Simsun "> when you use Google, you will find that you can search by category, such as news, blog, and shopping, this feature will be implemented in this series of articles by adding plug-ins to the nutch. In this series of articles, we assume that you have a certain understanding of nutch, can successfully compile and easily configure it, and use the crawl provided by nutch to capture webpages.
This article describes how to add our index-typePlugin.
When you use Luke to view captured data, you can find that there are more than a dozen fileds by default, such as title, URL, and content. We need to add a typeField indicates the website type.
Create the index-type directory under the src/plugin directory (refer to the index-Basic directory structure) and add the following three java files. Note that the package name must be consistent with the created file directory structure.
Typenamefactory implements the indexingfilter interface, extentionThe manager will serve as the entry.
+ExpandSourceViewPlain
Typenamefactory obtains the type based on the value of indexer. type. regiondes, reads the corresponding rule file according to the type, and puts it in hashmap.
Consolas "> +ExpandSourceViewPlain
Typenameselector corresponds to a Rule file and provides a filter interface to filter URLs.
Consolas "> +ExpandSourceViewPlain
Add org. Apache. nutch. urlfilter. API. Rule to Lib-RegEx-filter.
Consolas "> +ExpandSourceViewPlain
Add build. XML to use the Lib-RegEx-filter library, so Add references.
Consolas "> +ExpandSourceViewPlain
Add plugin. xml. Pay attention to extentionPoint is "org. Apache. nutch. indexer. indexingfilter", which is a public interface of indexing.
Consolas "> +ExpandSourceViewPlain
Another important thing is to add this index-type to the compilation system, modify src/plugin/build.
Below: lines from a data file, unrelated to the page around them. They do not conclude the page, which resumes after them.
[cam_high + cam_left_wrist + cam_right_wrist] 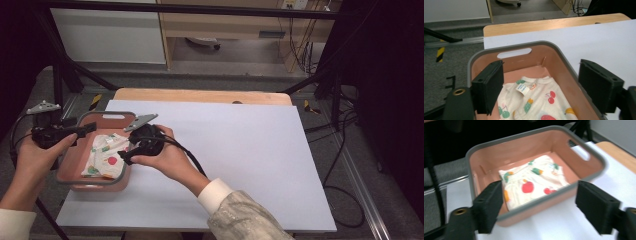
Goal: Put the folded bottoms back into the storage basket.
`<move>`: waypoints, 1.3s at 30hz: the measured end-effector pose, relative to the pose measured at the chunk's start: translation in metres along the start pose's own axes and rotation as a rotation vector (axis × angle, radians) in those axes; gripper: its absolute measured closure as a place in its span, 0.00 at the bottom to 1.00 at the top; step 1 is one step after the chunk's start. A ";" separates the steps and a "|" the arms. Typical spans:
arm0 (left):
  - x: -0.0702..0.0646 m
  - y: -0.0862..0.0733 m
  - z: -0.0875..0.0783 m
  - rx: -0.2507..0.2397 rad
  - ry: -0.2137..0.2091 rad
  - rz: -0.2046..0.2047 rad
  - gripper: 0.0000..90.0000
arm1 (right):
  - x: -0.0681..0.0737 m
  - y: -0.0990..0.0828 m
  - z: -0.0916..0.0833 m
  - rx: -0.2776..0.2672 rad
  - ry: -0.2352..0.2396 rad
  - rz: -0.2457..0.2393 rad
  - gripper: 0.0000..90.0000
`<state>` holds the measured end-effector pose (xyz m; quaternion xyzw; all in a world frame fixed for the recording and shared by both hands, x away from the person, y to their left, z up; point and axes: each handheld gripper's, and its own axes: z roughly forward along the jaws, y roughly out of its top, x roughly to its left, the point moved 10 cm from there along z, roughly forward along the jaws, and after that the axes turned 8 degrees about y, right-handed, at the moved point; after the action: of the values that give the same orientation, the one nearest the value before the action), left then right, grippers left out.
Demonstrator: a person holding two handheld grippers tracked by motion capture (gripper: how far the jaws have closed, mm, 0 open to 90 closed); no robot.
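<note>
We hold both grippers, left and right, jaws apart (nothing between), flanking bin at table's left edge; cloth inside, right nearer.

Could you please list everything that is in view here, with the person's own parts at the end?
bin: one, pink with a grey rim, at the left edge of the mat.
cloth: one, white with a fruit print, folded in the bin.
mat: one, white, covering most of the table.
table: one, wooden, its far edge showing beyond the mat.
cables: several, black, on the floor at the right.
left gripper: one, black, open, at the bin's left rim.
right gripper: one, black, open, at the bin's right rim.
hands: two, one holding each gripper.
</note>
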<state>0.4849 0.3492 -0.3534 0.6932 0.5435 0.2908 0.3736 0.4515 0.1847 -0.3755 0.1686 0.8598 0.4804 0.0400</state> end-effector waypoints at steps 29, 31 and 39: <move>-0.095 -0.047 -0.009 -0.067 -0.060 0.093 0.08 | -0.069 -0.051 -0.117 -0.099 -0.195 0.087 0.08; -0.097 -0.048 -0.011 -0.071 -0.056 0.102 0.08 | -0.073 -0.052 -0.121 -0.101 -0.202 0.092 0.08; -0.101 -0.050 -0.010 -0.068 -0.061 0.111 0.08 | -0.090 -0.057 -0.137 -0.125 -0.253 0.115 0.08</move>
<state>0.4257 0.2592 -0.3896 0.7177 0.4822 0.3082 0.3967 0.4898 0.0160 -0.3584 0.2742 0.8051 0.5094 0.1309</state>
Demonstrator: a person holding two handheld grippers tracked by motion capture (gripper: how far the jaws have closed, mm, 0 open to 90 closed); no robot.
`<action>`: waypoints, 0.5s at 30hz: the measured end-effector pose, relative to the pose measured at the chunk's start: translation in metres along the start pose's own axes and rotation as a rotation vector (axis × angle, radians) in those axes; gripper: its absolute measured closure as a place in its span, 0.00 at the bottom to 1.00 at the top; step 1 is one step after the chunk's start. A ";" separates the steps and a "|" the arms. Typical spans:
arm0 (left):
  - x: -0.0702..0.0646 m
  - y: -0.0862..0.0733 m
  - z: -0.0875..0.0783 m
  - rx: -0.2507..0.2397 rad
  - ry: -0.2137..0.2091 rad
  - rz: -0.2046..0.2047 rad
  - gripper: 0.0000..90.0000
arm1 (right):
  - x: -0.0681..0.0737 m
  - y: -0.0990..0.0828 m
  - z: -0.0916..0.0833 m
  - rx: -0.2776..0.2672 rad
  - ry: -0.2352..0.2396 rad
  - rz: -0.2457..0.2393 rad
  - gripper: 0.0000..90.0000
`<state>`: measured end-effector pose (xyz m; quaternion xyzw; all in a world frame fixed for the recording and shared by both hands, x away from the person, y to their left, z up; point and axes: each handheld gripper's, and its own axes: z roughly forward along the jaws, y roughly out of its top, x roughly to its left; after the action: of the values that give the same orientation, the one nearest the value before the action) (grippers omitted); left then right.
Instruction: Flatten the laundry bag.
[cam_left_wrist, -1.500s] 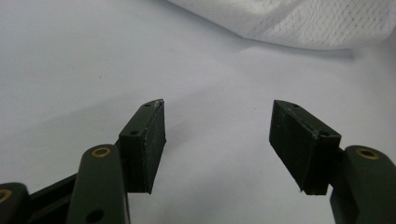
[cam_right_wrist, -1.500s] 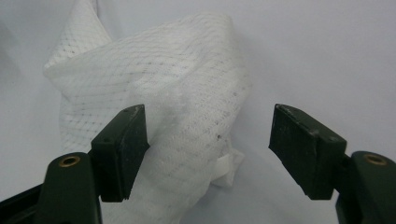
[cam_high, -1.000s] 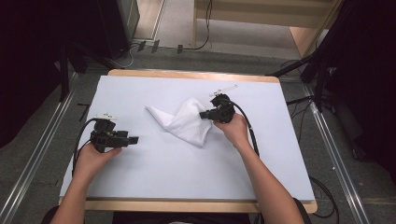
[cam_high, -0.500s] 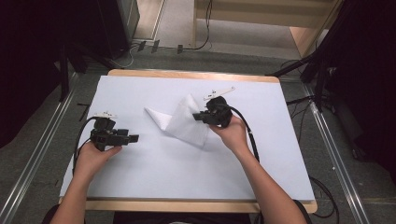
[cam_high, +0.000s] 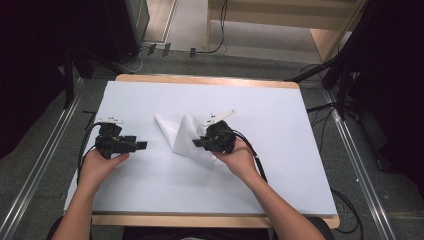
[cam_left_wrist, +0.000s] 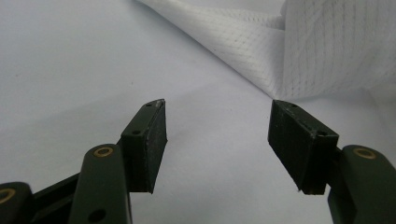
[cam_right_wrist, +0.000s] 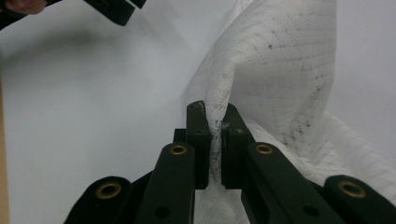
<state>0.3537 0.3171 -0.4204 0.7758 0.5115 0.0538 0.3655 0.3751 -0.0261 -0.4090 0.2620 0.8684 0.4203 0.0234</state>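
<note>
A white mesh cloth lies partly folded on the white table cover, near its middle. My right gripper is shut on a raised fold of this cloth, which is pinched between its pads and drapes up and to the right. My left gripper rests at the table's left, pointing right at the cloth. Its jaws stand wide apart with nothing between the pads. The cloth's edge lies just beyond them. The left gripper also shows at the top left of the right gripper view.
The wooden table edge runs along the front. Metal rails flank the table on both sides, with cables on the floor to the right. Bare white cover spreads at the right and front.
My right gripper has carried the pinched cloth fold leftward and nearer, folding the cloth over itself. The left gripper has stayed put.
</note>
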 end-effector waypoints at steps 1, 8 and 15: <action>0.000 0.001 0.000 0.001 -0.003 -0.001 0.43 | 0.000 0.000 0.000 0.000 0.000 0.000 0.96; 0.002 0.005 0.002 0.003 -0.003 0.006 0.43 | 0.016 -0.011 0.010 0.030 0.039 -0.015 0.95; 0.009 0.008 0.002 0.006 -0.006 -0.003 0.43 | 0.030 -0.019 0.022 0.059 0.079 -0.026 0.94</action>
<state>0.3650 0.3214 -0.4193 0.7764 0.5115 0.0494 0.3649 0.3467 -0.0056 -0.4318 0.2345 0.8839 0.4043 -0.0134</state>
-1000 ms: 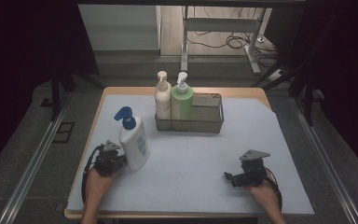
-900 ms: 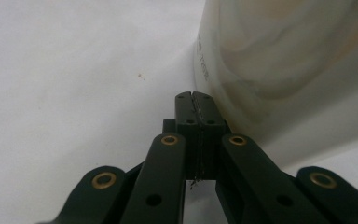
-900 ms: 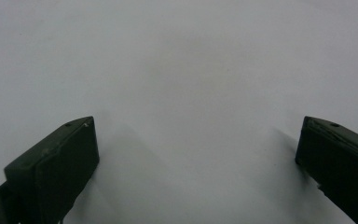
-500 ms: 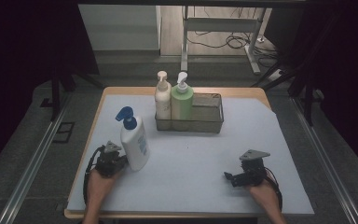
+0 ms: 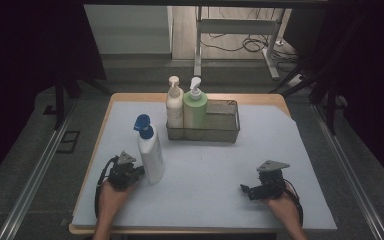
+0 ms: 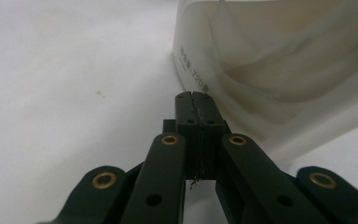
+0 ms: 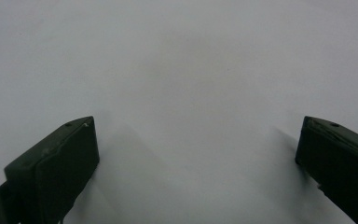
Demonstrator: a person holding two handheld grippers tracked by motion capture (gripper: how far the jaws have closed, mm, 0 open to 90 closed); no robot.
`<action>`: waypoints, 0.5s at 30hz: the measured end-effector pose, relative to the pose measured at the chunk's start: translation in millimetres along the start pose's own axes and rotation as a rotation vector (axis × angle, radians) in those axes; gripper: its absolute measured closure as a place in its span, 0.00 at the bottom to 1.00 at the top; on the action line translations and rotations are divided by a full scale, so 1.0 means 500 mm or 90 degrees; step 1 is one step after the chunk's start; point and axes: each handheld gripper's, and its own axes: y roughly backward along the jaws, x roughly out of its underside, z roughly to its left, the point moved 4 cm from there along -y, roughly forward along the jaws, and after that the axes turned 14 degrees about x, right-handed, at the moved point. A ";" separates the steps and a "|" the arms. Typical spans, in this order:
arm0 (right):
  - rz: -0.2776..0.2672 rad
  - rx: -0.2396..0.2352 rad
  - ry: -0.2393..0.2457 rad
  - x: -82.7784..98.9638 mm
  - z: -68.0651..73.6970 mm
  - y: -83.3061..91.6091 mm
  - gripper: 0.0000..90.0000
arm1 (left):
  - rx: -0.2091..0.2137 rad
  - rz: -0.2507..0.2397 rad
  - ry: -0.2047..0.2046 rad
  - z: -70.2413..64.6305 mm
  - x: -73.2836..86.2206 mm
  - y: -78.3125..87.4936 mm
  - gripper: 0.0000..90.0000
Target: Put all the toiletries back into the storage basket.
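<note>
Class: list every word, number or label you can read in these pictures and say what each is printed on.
White bottle, printed code near its base in the left gripper view: reads roughly "T 2003", too blurred to be sure.
Cream bottle and green bottle in the basket: no readable text.

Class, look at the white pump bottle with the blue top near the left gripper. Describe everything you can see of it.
The white pump bottle is tall, looks like slightly translucent plastic, and carries a blue pump head. It stands upright on the pale sheet covering the table, alone in front of the wire basket. The left gripper, jaws shut and empty, sits beside its base; contact cannot be told. Small dark print marks its lower edge.
</note>
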 end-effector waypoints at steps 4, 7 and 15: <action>0.000 0.000 0.000 0.000 0.000 0.000 0.00 | 0.005 0.001 -0.009 -0.009 -0.007 -0.012 0.99; 0.000 0.000 0.000 0.000 0.000 0.000 0.00 | 0.005 0.002 -0.018 -0.016 -0.013 -0.021 0.99; 0.000 0.000 0.000 0.000 0.000 0.000 0.00 | 0.008 0.004 -0.033 -0.030 -0.026 -0.041 0.99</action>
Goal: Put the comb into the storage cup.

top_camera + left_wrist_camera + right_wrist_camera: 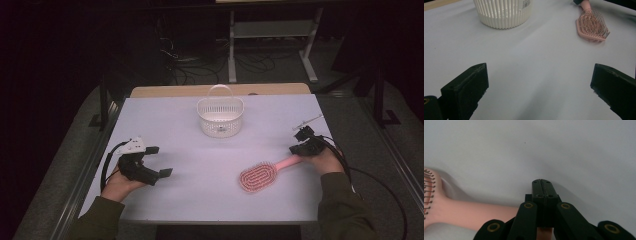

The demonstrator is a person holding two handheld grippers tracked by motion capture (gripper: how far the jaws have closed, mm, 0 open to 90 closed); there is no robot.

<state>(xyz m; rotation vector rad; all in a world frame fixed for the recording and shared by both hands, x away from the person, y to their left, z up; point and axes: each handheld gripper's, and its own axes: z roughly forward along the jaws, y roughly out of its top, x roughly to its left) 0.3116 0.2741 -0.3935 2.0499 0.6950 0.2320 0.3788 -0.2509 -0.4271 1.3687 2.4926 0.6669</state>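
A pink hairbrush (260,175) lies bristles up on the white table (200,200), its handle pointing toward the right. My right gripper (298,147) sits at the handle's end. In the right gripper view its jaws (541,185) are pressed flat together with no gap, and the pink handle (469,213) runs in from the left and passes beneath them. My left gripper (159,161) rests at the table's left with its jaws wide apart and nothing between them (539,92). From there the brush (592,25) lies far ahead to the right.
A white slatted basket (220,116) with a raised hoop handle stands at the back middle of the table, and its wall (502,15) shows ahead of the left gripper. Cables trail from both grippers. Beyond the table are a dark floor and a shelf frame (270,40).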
XML, and add the following compilation entry:
Consolas "> ViewPlain
- <TargetName="Deploy">
- <Ant Dir="Index-type" Target="Deploy"/>
- </Target>
- <Target Name="Clean">
- <Ant Dir="Index-type" Target="Clean"/>
- </Target>
At this pointPackage will be compiled into our index-type, check whether the compilation result is correct to produce index-type.jar.
After successful compilation, let's try to capture the web page, before you need to modify the conf/nutch-site.xml:
Add indexer. type. the parameter des. The value is of various webpage types. Multiple types are separated by "|. add index-type to the value of the pair des parameter, so that index-type is automatically loaded when the system starts.Plugin.
Consolas "> +ExpandSourceViewPlain
For each type of web page, upload a regular file. The following crawl-urltype-news.txt is a rule designed for news.
Consolas "> ViewPlain
- #AcceptHostsIn
- + ^Http://news.sina.com.cn/
- + ^Http://news.baidu.com/
- + ^Http://news.163.com/
- #SkipEverythingElse
- -.
In addition, if the type is 4, the file naming rule is "crawler-urltype-(yourwebtype.txt, yourwebtype" corresponds to values in the indexer. type. includes parameters one by one, and the file is placed in the conf directory.
Then set the starting URLs of crawl and runCrawl can capture data on the network. You can use Luke to view the final result and find that there is an additional typeField. If there are enough webpages to be crawled, five values are displayed, which are defined in indexer. type. Includes.
At this point, index is able to set its type according to different webpage types.The field is being indexed.